No prob on late tips Kate. I just got in after it finally warmed up enough here in Edmonchuck to plant some flowers and cedars,without having to worry about covering them at night! Mind you,the chlamydis was threatening to strangle me from the rafters if I didn’t get it out..heh.
Aha! I wasn’t clear, sorry. Almost no reading is required, Justthinkin, other than my bloviating meta-essay, the 22 talks and presentations are all videos, resulting in the rather more relaxing (that is to say, if one likes the videos) exercise than actively plowing through a textual presentation of many of the ideas therein.

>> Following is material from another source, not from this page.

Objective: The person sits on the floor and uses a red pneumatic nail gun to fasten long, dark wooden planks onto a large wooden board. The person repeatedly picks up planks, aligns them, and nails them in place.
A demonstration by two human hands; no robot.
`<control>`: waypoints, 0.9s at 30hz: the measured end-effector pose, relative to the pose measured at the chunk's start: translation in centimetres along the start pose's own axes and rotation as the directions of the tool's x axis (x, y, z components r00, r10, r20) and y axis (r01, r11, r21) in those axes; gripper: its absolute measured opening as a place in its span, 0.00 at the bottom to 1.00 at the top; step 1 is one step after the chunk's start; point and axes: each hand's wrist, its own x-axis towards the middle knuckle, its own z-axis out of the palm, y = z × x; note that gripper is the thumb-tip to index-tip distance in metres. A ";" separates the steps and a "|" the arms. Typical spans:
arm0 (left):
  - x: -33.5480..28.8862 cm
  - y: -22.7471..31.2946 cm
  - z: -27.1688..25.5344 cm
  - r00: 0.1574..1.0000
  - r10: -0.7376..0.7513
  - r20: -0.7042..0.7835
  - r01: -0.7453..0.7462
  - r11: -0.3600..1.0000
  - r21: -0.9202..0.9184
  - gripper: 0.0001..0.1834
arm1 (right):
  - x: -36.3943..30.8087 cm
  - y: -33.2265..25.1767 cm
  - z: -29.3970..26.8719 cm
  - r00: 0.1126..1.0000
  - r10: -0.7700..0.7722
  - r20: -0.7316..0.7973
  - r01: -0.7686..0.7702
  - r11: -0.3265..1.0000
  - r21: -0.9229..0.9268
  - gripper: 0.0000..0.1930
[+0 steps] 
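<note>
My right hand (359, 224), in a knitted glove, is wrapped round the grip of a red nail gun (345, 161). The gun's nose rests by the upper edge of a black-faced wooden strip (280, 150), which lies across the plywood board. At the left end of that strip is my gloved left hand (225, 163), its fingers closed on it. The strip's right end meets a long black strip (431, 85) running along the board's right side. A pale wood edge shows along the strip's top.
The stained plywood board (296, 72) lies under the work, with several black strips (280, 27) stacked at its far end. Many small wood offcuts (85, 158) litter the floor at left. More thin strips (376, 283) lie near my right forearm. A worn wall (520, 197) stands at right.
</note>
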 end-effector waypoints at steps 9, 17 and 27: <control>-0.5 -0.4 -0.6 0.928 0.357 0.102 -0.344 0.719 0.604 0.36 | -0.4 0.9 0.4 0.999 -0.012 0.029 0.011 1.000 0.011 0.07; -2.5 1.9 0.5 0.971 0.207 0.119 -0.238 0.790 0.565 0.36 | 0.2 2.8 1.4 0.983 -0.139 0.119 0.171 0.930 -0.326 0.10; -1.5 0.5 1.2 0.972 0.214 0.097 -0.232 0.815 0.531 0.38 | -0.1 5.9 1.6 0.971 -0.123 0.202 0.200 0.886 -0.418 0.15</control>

That’s in part why I saved tinyurl.com/5wlf4r up for now (the other part being that it wasn’t ready yet), ’cause a long weekend is always a generally good time to sit back and listen to very reasonable people talking about quite interesting things (no, not me, the videos), and for realizing that simple wonder is a human trait too often not celebrated by adults, whether it’s an insight into string theory, a beautiful sunset, or a pretty girl (can I still say that).
So that’s the shtick for tinyurl.com/5wlf4r and this Saturday night from the studios of SDA LNR; or as Tom Snyder used to say, fire up a colourtini and [insert your preference here].

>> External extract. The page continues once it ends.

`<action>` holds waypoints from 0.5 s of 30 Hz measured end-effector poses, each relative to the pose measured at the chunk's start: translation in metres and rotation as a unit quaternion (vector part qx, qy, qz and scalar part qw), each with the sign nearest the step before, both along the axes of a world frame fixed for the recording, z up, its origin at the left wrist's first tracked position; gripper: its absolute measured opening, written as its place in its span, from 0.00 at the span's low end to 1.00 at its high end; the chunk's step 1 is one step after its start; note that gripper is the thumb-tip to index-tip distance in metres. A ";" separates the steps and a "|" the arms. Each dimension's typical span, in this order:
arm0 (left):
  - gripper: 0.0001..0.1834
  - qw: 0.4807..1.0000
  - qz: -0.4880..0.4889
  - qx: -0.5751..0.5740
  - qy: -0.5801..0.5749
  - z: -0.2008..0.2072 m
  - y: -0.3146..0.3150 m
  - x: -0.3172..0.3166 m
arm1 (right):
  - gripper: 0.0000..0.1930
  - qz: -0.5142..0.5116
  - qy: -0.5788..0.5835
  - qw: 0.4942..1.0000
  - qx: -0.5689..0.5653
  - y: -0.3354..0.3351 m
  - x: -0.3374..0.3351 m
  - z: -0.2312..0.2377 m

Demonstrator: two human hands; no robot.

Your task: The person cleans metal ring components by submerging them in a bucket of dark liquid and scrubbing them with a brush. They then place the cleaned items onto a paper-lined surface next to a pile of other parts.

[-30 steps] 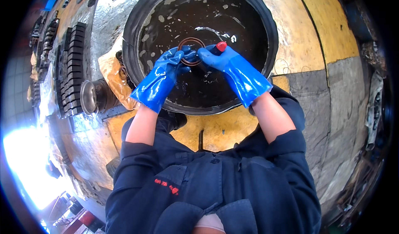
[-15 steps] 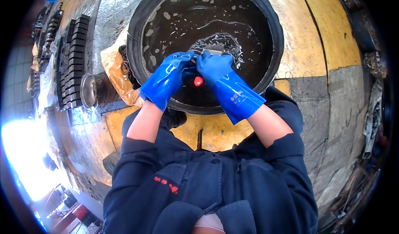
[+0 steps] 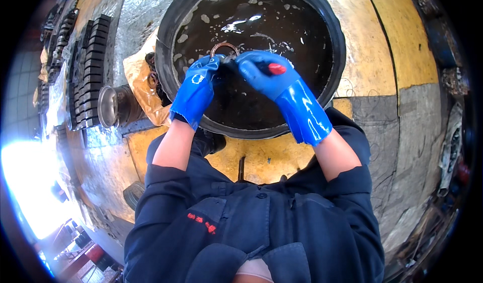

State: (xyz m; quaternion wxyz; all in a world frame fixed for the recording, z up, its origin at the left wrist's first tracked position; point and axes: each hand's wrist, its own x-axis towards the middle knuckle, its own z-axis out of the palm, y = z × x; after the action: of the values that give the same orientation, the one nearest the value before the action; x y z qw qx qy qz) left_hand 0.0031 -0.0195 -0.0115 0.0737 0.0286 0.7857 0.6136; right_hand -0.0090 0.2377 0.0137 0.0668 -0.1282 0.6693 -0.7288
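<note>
Head view, looking down: I sit or crouch at a wide black tub [image 3: 168, 41] of dark liquid [image 3: 282, 11] with pale flecks on its surface; the tub stands on a yellow and grey floor [image 3: 236, 152]. Both my hands wear glossy blue gloves and meet near the tub's middle, my forearms crossing its near rim.

My left hand [image 3: 199, 79] has its fingers closed on the near left part of a thin copper-coloured ring [image 3: 224, 44]. The ring is just left of the tub's middle, over the liquid, its far arc showing beyond my gloves and its near arc hidden. My right hand [image 3: 266, 74] is curled around a red-ended tool [image 3: 276, 69]; the red end sticks out toward the tub's right rim, and I cannot tell its other end. The right fingertips come close beside the ring; whether they touch it, I cannot tell.

I judge the ring light and fairly stiff, likely slippery if wet and perhaps bent by hard squeezing. The band is best pinched between thumb and fingers at one side, the opposite arc left free.

Just outside the tub's left rim lie a crumpled orange-tan bag [image 3: 142, 77] and a metal cylinder [image 3: 107, 107]; farther left stands a row of black blocks [image 3: 93, 72].
</note>
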 end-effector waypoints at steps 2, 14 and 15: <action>0.17 1.000 -0.002 -0.016 0.005 -0.005 -0.004 0.000 | 0.08 0.002 0.061 0.993 0.102 -0.002 0.002 -0.005; 0.23 0.994 0.065 -0.044 -0.081 0.004 0.026 -0.006 | 0.13 -0.007 -0.148 0.985 -0.085 0.020 -0.020 0.019; 0.24 0.996 0.032 -0.074 -0.047 -0.016 0.015 -0.013 | 0.13 -0.005 -0.108 0.993 -0.040 0.018 -0.025 0.015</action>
State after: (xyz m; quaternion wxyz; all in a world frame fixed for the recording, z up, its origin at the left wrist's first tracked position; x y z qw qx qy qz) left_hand -0.0097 -0.0044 -0.0273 0.0931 -0.0309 0.8250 0.5565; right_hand -0.0340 0.2554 0.0283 0.1303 -0.0482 0.6290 -0.7649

Separating brothers in arms causes stress — a sympathetic rendering by an anthropologist who was with the PPCLI in Afghanistan. A further tome to follow apparently: http://start.shaw.ca/start/enCA/News/NationalNewsArticle.htm?src=n051723A.xml
Any truth to the rumour Garth of Turner got turfed from the holy confines of the Liberal caucus for presenting lewd cartoons pertaining to Bernier and his ex? Must have been pretty outrageous, either that or they were looking for a chance to give him the boot.
Liz
please post Tally-ban Jack’s phone number so’s I can forward it to Barf Turnip, as I’d have to see that poor deer sit by hisself in that fools paradice called PARLEMENT!!
Vitruvius, interesting collection, I look forward to viewing them, except I would not have included Wolfram or Kissinger.
They are both grossly overrated as men of significance, and you have unfortunately lumped them with individuals who have much more substance.
Check out blackrod.blogspot.com …he has a story on media allowing ‘misinformation’ from honourable members of Parliament to be printed without checking the facts(nothing new, I know). It involves Iggy, Neville and Pat Martin, and Stephen Fletcher.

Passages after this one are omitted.